Appare evidente come gli attuali vertici propendano per il rafforzamento dell’Unione e l’inevitabile approdo al Comune unico della Valdera con capoluogo Pontedera; è poco rilevante che ci sia chi declina il percorso in modi diversi, l’approdo rimane sempre il comune unico.

La proposta del comune unico è sostenuta solitamente da pseudo-argomentazioni e da slogan banali ma di facile impatto, è iper-semplificata e omette qualsiasi valutazione critica, rimuovendo gli elementi, che pur ci sono, di complessità e di discussione; la strategia è quella di ritenere l’idea talmente buona, da non poter nemmeno esser messa in discussione.

Per i sostenitori, il “comune unico” è un bene in sé, mentre l’attuale assetto è un male.

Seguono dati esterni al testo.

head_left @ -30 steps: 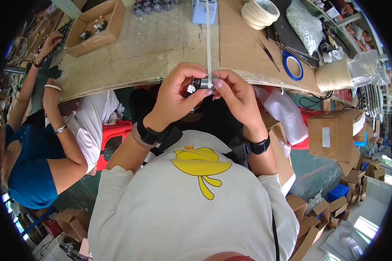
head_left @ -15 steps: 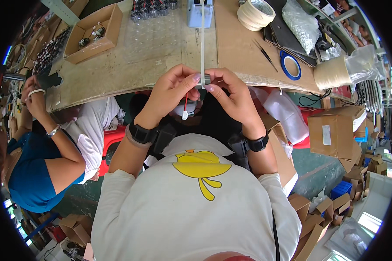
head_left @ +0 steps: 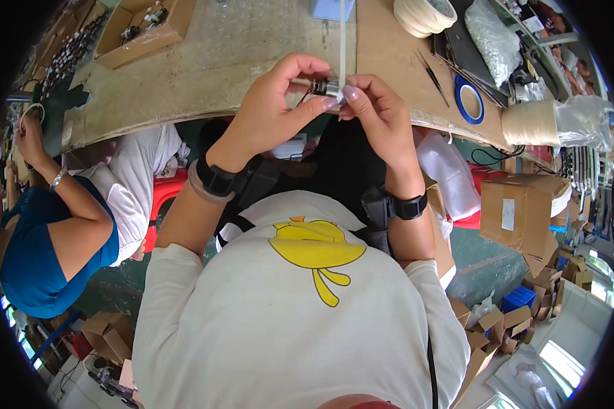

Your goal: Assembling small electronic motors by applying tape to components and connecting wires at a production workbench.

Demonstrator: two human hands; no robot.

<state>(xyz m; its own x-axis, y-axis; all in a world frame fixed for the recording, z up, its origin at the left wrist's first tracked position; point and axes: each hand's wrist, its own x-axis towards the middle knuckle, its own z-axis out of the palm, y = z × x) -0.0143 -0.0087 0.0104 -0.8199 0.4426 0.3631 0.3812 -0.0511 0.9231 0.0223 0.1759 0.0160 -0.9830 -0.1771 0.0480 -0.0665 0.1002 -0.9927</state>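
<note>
Over the table's front edge, a small cylindrical motor [head_left: 326, 88], dark at one end and silvery at the other, lies between my hands. The fingers and thumb of my left hand [head_left: 280, 109] are closed around it. My right hand [head_left: 383, 116] pinches at the silvery end, where a narrow whitish strip of tape [head_left: 342, 44] comes down and meets the motor. That strip runs up past a light blue block-like holder [head_left: 332, 9] at the top of the view. My fingers cover part of the motor and the strip's lower end.
On the table [head_left: 164, 88] stand a cardboard box [head_left: 174, 31] with small motors and masking tape rolls [head_left: 424, 17]. Tweezers [head_left: 433, 78], a blue tape roll [head_left: 469, 99] and a cream spool [head_left: 529, 123] lie right. A co-worker [head_left: 54, 232] sits at left.
Both hands have moved up and slightly right with the motor, which has turned to show its dark end. The red wire with its white plug no longer shows below my left hand.
</note>
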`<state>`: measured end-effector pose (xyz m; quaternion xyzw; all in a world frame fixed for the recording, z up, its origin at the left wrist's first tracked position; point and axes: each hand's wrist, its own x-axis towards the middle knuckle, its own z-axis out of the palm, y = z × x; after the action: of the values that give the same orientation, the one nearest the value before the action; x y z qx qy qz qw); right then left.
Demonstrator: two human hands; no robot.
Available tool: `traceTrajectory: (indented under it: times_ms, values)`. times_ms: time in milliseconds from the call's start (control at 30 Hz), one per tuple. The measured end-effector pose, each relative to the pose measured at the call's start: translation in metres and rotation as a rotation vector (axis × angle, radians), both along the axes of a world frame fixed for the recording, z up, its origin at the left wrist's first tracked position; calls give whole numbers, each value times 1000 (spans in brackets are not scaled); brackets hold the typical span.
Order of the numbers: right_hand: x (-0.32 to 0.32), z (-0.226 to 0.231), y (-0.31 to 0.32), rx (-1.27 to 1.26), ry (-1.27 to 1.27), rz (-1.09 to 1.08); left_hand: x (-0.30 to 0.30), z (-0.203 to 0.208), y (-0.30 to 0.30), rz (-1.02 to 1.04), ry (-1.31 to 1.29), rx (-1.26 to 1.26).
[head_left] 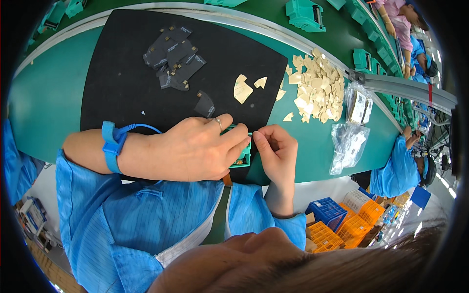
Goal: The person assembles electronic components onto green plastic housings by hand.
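Note:
A small green plastic housing (243, 157) sits at the near edge of the black mat, mostly hidden beneath my fingers. My left hand (202, 149) lies over it from the left, fingers bent around its top and side. On the right, my right hand (277, 152) is closed, thumb against the curled forefinger beside the housing's edge; whatever is between them cannot be made out. Just beyond my left hand lies one dark grey wedge-shaped piece (204, 104). Farther off is a pile of similar dark pieces (175, 56). Two cream peeled-looking scraps (242, 90) rest on the mat.
A heap of cream scraps (320, 88) covers the green table right of the black mat (122, 73). Clear plastic bags (349, 146) lie beside it. Beyond a metal rail (405, 88), green housings (305, 15) stand on a green surface. Co-workers (398, 163) are at the right.

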<state>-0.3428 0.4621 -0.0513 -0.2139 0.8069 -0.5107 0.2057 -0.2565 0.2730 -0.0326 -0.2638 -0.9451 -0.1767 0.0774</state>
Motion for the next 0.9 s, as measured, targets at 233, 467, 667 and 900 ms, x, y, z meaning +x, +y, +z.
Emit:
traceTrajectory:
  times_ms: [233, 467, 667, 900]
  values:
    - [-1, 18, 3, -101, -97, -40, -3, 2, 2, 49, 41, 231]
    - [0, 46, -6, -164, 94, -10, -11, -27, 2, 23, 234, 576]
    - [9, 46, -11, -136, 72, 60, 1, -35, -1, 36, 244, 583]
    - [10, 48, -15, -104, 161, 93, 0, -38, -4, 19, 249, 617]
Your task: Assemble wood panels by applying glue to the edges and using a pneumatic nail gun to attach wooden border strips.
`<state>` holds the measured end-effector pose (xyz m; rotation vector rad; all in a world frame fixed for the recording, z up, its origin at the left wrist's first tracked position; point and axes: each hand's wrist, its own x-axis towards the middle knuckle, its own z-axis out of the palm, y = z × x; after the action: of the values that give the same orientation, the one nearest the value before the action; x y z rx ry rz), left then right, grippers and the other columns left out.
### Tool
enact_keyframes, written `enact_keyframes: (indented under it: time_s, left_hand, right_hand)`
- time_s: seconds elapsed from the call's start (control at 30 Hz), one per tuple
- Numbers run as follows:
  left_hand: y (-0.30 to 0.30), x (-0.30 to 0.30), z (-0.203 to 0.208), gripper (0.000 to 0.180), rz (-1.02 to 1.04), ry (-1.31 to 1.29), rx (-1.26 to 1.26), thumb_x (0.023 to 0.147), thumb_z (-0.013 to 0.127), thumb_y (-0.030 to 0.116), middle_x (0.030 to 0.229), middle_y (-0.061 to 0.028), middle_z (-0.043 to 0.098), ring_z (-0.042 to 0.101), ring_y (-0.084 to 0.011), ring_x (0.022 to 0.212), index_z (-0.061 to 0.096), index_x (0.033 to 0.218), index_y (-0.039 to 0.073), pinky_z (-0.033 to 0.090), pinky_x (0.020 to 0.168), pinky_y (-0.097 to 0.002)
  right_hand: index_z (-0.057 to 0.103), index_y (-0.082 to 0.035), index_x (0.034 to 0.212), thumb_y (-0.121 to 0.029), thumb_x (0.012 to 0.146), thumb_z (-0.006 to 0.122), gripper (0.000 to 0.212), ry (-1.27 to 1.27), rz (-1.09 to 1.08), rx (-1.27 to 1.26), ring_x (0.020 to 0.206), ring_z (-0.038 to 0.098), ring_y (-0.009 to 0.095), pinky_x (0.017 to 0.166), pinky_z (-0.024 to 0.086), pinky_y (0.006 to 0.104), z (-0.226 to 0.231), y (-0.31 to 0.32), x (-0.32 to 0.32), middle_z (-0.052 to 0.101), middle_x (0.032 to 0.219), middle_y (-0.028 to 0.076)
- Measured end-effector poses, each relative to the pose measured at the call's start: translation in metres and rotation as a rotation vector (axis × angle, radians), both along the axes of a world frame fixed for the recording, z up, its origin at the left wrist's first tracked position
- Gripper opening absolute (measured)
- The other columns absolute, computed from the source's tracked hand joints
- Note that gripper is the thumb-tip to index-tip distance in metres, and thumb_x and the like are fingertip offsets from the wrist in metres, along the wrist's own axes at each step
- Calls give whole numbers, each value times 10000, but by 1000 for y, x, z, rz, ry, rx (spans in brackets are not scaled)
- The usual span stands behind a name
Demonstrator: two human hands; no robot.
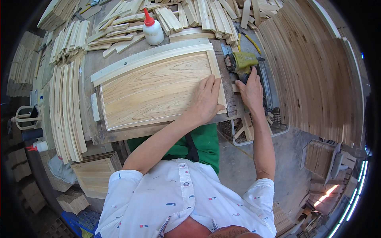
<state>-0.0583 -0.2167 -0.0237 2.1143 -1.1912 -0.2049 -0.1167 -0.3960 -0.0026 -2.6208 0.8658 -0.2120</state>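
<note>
A pale wooden panel point(154, 87) lies on the workbench in front of me, with a wooden strip point(145, 62) along its far edge. A second wooden strip point(217, 71) runs down its right edge. My left hand point(206, 97) grips this right strip, fingers bent over it and thumb near its close end. To the right, a yellow-green nail gun point(245, 60) lies on its side at the bench edge. My right hand point(251, 91) is closed around its dark handle, which the fingers partly hide.
A white glue bottle point(153, 31) with red nozzle stands beyond the panel, before piles of loose wooden strips point(198, 16). Long strips point(65, 111) are stacked at left. Pliers point(252, 41) lie behind the nail gun. Tall stacked boards point(313, 71) stand at right, a wire basket point(260, 137) below.
</note>
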Motion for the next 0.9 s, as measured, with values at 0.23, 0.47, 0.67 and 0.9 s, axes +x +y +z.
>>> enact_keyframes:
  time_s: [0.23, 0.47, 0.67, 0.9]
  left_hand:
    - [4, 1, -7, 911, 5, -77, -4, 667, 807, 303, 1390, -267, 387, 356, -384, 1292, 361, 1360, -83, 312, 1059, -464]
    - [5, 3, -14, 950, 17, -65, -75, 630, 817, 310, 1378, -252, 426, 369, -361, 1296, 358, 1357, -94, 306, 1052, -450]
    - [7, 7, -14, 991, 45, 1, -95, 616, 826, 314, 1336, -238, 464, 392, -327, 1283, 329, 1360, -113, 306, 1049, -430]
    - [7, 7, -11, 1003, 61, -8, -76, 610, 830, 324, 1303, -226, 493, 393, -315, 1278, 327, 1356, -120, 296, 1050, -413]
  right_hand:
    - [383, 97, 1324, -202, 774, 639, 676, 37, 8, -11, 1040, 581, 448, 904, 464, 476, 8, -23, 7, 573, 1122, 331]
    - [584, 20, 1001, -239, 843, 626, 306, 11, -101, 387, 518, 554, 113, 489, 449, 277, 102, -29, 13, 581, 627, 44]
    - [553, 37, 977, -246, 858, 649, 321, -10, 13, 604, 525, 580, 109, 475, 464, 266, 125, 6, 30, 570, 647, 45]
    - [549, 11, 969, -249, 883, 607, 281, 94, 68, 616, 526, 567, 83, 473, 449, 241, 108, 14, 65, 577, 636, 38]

Perché? Quali effetti benefici comporterebbe la fusione tra gli attuali 12 comuni che costituiscono l’Unione Valdera? Ecco che la risposta non è più tanto semplice e, infatti, i sostenitori della proposta banalizzano il tutto con slogan quali “l’unione fa la forza”, “uniti si possono fare economie di scala” (vero, ma iper-semplificato), “il grande è più efficiente del piccolo” (assai discutibile), “ci sono gli incentivi” (come per la rottamazione !!), il patto di stabilità sarà sospeso per un breve periodo (ricordiamo che dal 2016 sarà ugualmente rivista tutta la normativa in tal senso, fusioni o meno e quindi anche questa argomentazione perde forza). Si ricorre a teorie fantasiose, a dati ambigui, se non palesemente artefatti, e non si producono mai i dati reali della gestione associata dei servizi. Così facendo, si avrebbe l’effetto opposto a quello desiderato: si certificherebbe che i servizi erano gestiti meglio e a costi inferiori dai Comuni singolarmente.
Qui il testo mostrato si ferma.